Entries supplied below:
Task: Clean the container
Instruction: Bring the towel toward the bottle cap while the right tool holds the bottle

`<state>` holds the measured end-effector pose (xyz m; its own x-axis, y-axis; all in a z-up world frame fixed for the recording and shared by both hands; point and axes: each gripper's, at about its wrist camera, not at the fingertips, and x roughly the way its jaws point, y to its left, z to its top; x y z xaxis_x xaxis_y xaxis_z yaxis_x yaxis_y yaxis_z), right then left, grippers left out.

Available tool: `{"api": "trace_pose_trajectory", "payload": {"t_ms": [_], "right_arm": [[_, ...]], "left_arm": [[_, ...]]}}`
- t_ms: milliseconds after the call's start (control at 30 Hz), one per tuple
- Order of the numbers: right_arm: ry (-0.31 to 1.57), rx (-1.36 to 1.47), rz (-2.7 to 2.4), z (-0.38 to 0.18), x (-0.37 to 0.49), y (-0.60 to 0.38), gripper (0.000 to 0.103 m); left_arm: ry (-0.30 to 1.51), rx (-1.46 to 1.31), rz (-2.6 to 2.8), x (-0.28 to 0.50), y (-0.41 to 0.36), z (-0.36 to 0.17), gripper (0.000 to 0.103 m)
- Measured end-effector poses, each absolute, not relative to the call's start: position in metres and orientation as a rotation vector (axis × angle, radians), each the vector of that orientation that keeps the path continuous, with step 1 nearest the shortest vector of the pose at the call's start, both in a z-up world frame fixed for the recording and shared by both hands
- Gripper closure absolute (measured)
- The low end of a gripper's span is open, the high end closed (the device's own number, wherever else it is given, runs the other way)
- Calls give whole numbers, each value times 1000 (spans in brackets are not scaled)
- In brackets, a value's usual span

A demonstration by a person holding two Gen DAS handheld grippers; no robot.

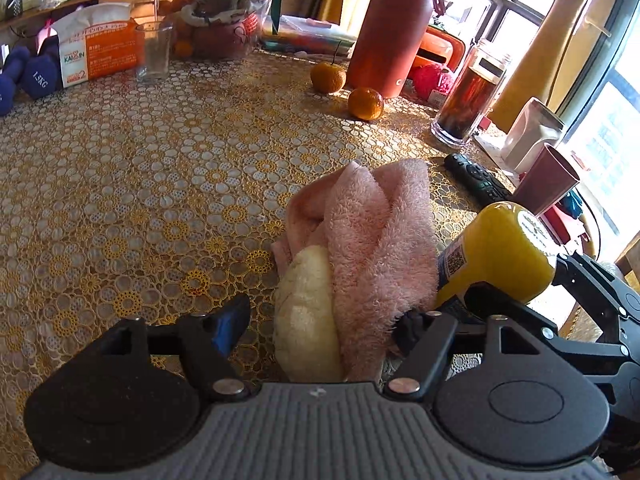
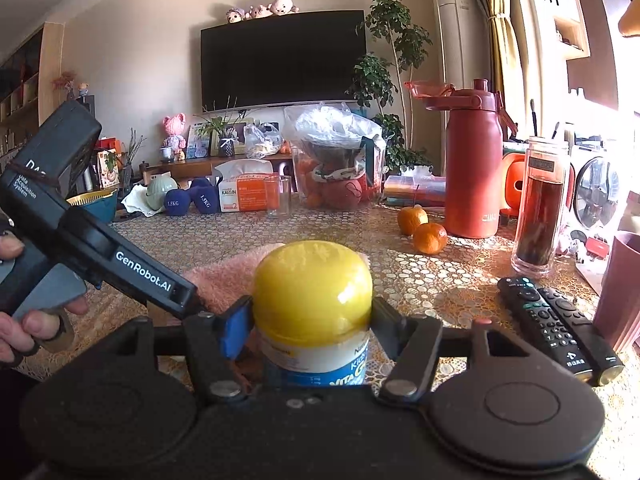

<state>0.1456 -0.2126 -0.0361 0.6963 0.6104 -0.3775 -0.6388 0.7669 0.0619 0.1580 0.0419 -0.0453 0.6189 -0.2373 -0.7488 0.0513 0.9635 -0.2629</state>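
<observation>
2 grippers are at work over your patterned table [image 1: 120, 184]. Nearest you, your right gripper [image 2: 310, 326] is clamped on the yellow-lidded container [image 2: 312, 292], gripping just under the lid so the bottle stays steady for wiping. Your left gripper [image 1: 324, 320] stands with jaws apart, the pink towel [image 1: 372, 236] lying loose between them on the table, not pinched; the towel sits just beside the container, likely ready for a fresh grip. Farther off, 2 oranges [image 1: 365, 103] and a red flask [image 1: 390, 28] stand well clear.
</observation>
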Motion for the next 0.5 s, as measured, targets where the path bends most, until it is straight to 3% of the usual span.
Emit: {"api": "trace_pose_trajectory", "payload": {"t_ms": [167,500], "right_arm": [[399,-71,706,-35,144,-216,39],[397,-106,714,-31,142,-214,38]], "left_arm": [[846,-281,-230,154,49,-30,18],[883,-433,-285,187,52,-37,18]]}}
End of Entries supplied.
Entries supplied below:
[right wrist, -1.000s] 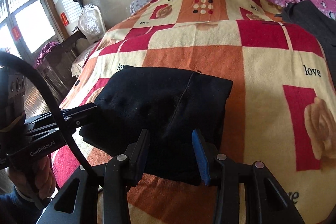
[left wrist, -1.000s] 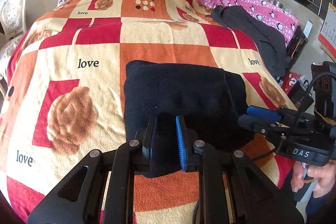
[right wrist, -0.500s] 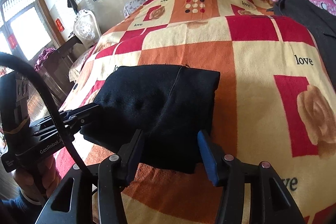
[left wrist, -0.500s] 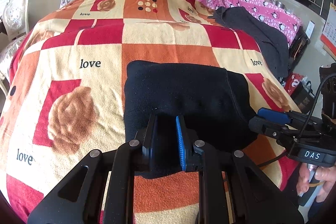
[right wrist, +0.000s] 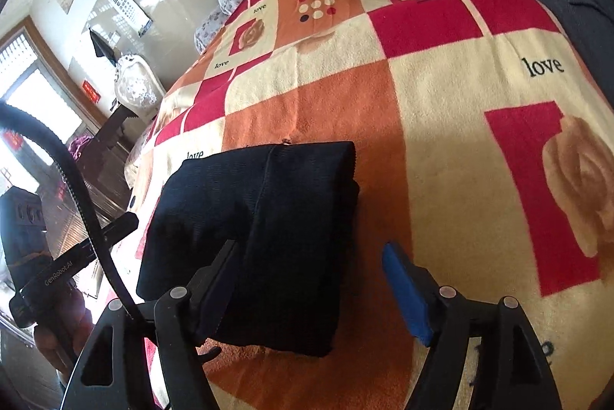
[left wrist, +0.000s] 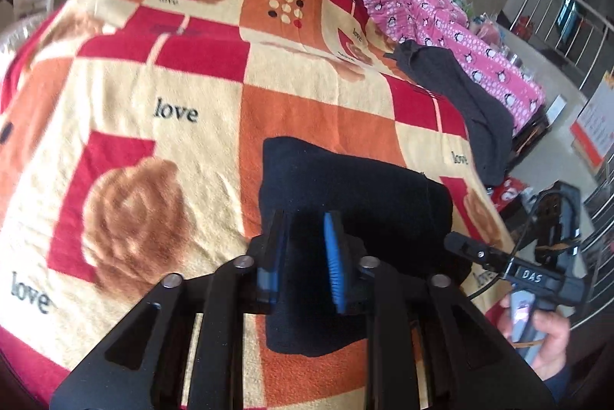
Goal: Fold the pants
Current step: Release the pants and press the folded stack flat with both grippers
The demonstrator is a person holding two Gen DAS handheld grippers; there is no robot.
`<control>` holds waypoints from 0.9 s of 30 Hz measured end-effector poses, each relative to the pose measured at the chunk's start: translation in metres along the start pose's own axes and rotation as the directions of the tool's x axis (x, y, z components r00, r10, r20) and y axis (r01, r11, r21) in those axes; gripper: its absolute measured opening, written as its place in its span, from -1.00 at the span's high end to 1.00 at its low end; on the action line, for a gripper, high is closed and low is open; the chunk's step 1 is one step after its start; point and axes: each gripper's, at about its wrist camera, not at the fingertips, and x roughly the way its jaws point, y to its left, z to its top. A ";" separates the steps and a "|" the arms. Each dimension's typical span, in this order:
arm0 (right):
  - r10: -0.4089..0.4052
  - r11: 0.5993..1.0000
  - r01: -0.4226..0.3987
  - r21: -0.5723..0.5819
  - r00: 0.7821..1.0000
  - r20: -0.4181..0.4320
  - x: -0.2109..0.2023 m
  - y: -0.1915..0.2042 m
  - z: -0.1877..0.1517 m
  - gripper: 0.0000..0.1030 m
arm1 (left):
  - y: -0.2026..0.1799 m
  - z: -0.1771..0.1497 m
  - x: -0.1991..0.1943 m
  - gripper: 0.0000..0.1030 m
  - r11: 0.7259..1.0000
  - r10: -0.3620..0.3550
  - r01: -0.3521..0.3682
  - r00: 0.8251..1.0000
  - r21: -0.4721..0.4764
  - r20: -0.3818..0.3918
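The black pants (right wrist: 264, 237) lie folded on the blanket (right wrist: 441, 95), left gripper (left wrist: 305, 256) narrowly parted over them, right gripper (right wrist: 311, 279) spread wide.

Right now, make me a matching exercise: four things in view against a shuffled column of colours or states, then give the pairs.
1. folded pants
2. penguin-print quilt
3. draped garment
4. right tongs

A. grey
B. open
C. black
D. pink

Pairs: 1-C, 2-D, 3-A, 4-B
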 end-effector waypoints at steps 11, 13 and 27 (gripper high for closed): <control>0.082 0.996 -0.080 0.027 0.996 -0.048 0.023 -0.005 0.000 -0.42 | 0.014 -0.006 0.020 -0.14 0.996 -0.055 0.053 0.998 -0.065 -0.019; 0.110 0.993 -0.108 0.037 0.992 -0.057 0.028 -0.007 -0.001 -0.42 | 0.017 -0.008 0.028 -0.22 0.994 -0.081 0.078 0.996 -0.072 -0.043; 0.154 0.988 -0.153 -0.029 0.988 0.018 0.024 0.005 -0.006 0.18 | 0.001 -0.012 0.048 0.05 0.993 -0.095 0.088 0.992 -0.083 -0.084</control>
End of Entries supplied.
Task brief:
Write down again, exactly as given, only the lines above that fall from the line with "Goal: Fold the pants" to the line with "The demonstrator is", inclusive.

Exercise response:
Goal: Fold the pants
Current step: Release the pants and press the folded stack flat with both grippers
The demonstrator is a person holding two Gen DAS handheld grippers; there is no robot.

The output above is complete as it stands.